Other Forms of Academic Dishonesty


As part of a scholarly community, you are expected to make honest and ethical decisions throughout your academic life. Actions of academic dishonesty are considered an offense at UPEI. Of course, avoiding plagiarism is only one part of academic integrity. There are many other ways that one may violate the University's academic integrity policy, purposefully or not.



According to Regulation 20, actions constituted as cheating include the following:

  • giving false reasons for absence
  • impersonating someone during a test or exam
  • copying or sharing information or use of unauthorized materials (eg. notes, books, calculators, etc.) during a test or exam
  • unauthorized use of technology (cellphones, tablets, laptops, etc.) during a test or exam
  • obtaining, copying, and/or sharing a copy of a test or exam before it is administered
  • altering a test or exam after it has been graded and returned by the instructor
  • unauthorized collaboration between students when individual work is required

While many of these seem obvious, cheating is still far too common among students. According to a survey done by the International Center for Academic Integrity, 68% of undergraduate students and 43% of graduate students admitted to cheating on written tests or assignments. 

There are many reasons that students may be inclined to plagiarize or cheat. Sometimes, it is done purely out of a lack of understanding of what is considered academically dishonest. As a general rule, if you did not complete the work yourself, taking credit for that work is dishonest. 


Contract Cheating

Contract cheating is the act of having a third party undertake one's assessed work. It could be in the form of impersonating you during an exam, writing a paper for you, or completing other homework for you. This is plagiarism, whether it is paid or unpaid, and could lead to severe punitive action against you. In this digital age, it is becoming easier than ever to outsource a paper or assignment. Many service providers now strategically advertise their contract cheating services to students through deceptively benign means, like on social media websites.

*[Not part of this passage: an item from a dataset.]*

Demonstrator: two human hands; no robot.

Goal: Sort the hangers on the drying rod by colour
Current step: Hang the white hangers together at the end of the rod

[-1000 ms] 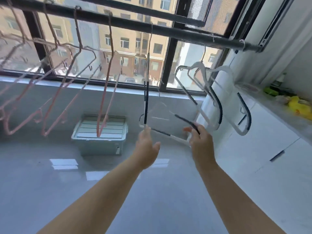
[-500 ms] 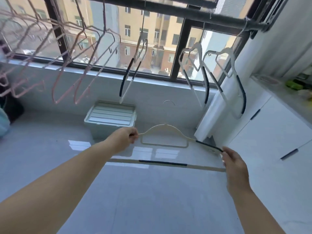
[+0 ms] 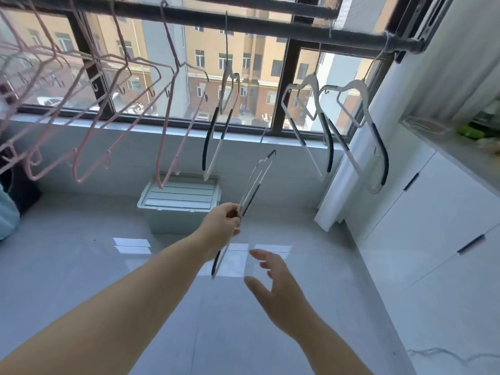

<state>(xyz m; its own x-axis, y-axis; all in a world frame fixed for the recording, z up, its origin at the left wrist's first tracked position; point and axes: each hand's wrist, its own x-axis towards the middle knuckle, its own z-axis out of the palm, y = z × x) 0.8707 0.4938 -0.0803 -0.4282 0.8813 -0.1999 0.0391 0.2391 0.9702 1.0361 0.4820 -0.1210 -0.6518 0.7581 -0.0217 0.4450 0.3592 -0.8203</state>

According to the International Journal for Educational Integrity, contract cheating is a form of fraud and has "ramifications for individuals’ learning outcomes, institutional reputations, educational standards/credibility, professional practice and public safety, particularly if it is somehow normalised as an acceptable way for academic work to be accomplished". When you participate in contract cheating, you are not growing as a scholar. Instead of pursuing your own learning, you are giving yourself an unfair advantage that is highly dishonest.



Another form of academic dishonesty covered by Regulation 20 is the falsification of records or documents submitted to the University. Some examples of this are:

  • falsifying any research results, whether in experiments, field trip exercises, or other assignments
  • falsifying academic records, transcripts, or other University documents, or misrepresenting one’s credentials
  • requesting the extension of a deadline citing reasons known to be false, including submitting false documentation supporting that request
    • for example, feigning illness as an excuse for a missed deadline would be considered an offense

Falsifying leads to similar consequences to plagiarism and cheating. In some cases, the repercussions may be severe. 


Why do Students Cheat?

Committing acts of academic dishonesty may be tempting to some students. Here are some of the most commonly cited reasons for why cheating may happen:

  • a poor understanding of what is considered dishonest
  • not enough time to complete a task
  • a perception that cheating is normalized behaviour
  • pressure to do well
  • a perception that good grades are not correlated with effort
  • convenience


Strategies to Avoid Plagiarism or Cheating

  1. Manage your time. Use an agenda to keep track of assignments, and make sure you are completing them in enough time to warrant your best effort. You can use an assignment calculator, like this one from the University of Toronto, to develop a schedule for completing the assignment. If you do all your research long before a paper is due, you will be much less tempted to falsify citations or plagiarize information.
  2. Take thorough notes in class or while studying. If you understand the material, you won't have to resort to dishonest means to complete your assignments.
  3. Write down important points in your own words as you read through books, articles, websites, etc. Make sure to write down the source of your information. This will save you time in your paper later, as you will have already paraphrased the idea, and kept note of the citation. 
  4. If you're struggling with citing or writing skills, feel free to speak to the Writing Centre, your professor, or a librarian; they would be happy to help. Your professor expects that you will reach out to them for help with your classwork. 
  5. Be honest with your professor. Don't make up an excuse if you miss a class. If you don't understand an assignment or are stressed for time, discuss it with them. If you're not sure what may or may not count as dishonest work for your class, ask.